• AIM OF THE EXERCISE
Set down exactly the lines of the listing below that begin at the one containing "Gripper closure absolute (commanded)" and end at the last line, both included.

• SOURCE MATERIAL
=== Begin Enclosure ===
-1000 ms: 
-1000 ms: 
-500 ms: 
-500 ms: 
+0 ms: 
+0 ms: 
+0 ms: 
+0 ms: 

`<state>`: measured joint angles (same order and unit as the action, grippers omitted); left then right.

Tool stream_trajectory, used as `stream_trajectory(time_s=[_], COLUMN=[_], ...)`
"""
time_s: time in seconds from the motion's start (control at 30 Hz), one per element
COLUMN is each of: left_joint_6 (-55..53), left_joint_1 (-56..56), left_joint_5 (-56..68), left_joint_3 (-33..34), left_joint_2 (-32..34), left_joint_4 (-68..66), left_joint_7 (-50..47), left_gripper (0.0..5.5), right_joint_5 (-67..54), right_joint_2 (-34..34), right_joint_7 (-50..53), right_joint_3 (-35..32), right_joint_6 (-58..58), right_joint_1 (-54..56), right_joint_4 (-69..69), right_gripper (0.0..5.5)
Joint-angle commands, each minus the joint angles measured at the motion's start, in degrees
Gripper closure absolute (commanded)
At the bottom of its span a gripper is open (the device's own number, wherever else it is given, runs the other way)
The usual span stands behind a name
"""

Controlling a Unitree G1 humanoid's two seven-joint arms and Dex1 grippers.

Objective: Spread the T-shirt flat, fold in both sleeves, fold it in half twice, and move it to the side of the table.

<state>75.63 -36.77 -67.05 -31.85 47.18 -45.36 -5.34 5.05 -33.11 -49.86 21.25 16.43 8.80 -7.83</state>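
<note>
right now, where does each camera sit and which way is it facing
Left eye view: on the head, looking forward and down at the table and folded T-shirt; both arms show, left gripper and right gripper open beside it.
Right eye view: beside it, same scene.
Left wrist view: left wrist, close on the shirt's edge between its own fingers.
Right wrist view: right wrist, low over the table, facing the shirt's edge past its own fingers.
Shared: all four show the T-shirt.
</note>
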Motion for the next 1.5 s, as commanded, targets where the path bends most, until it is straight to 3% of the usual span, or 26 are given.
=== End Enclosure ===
• YOUR SOLUTION
Gripper closure absolute (commanded)
At the bottom of its span a gripper is open (the device's own number, wherever else it is given, runs the other way)
The usual span stands behind a name
"""

Controlling a Unitree G1 humanoid's two seven-joint arms and Dex1 grippers.

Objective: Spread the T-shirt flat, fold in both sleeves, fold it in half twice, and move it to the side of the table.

<state>75.63 -36.77 -67.05 -31.85 47.18 -45.36 -5.34 5.05 -33.11 -49.86 21.25 16.43 8.80 -7.83</state>
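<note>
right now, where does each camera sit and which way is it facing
Left eye view: on the head, looking forward and down at the table and folded T-shirt; both arms show, left gripper and right gripper open beside it.
Right eye view: beside it, same scene.
Left wrist view: left wrist, close on the shirt's edge between its own fingers.
Right wrist view: right wrist, low over the table, facing the shirt's edge past its own fingers.
Shared: all four show the T-shirt.
</note>
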Motion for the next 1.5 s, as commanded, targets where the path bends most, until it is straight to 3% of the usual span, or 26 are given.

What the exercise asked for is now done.